What is required →
Each line of the data below goes into the copy exactly; pictures do not.

Source material →
::::::::

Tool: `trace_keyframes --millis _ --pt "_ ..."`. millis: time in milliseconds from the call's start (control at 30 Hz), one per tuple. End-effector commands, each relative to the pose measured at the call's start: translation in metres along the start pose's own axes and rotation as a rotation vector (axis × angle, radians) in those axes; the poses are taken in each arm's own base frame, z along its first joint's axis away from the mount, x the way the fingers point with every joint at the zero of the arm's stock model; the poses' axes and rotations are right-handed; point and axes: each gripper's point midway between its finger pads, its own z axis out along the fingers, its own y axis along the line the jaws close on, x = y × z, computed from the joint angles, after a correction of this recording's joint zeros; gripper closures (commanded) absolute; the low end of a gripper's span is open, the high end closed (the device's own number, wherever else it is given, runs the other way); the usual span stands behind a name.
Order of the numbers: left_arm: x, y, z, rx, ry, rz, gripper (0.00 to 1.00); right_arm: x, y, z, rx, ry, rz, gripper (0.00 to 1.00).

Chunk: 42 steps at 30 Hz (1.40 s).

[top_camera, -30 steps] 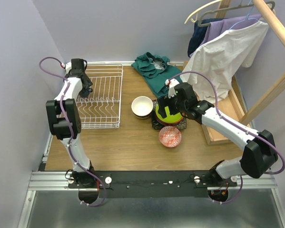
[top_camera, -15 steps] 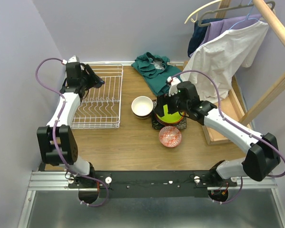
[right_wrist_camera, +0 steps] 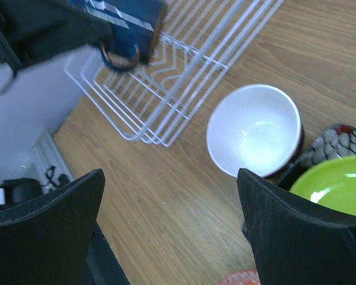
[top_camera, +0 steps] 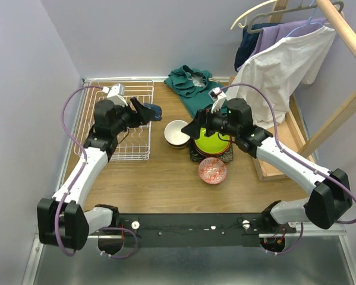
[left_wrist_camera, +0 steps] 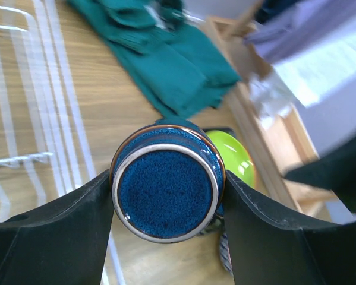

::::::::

Expected output →
Tool: `trace_keyframes --millis _ --pt "_ ..."`. millis: time in milliseconds from the call's start (control at 30 Hz), one per tuple. End-effector commands, each relative to the pose measured at the call's start: translation in metres along the start pose's own axes and rotation as a rotation vector (axis × angle, radians) in those axes; the poses are taken in each arm's own base frame, z along its first joint's axis away from the mount, x the way the fingers point with every joint at the zero of the arm's stock model; the poses' axes and rotations are right-handed; point and axes: each gripper's point midway between its finger pads, its own z axis out along the fingers, its own y axis along the line the jaws close on, x = y × z, computed from the joint angles, after a correction of this recording's joint zeros; gripper closures (commanded) absolute; the low end of a gripper's span is open, the high end closed (the device's own number, wherever else it is given, runs the other way); the usual span stands behind a name.
Order of the numbers: left_arm: x, y, z, rx, ry, rz, gripper (0.00 to 1.00); right_arm: x, y, z, rx, ry, rz, gripper (0.00 to 1.00).

Chunk: 42 steps at 30 Hz (1.40 s).

[top_camera, -30 steps] 
[top_camera, -15 steps] 
[right_wrist_camera, +0 steps] 
[top_camera, +0 steps] 
[left_wrist_camera, +0 steps] 

The answer has been given in its entirety.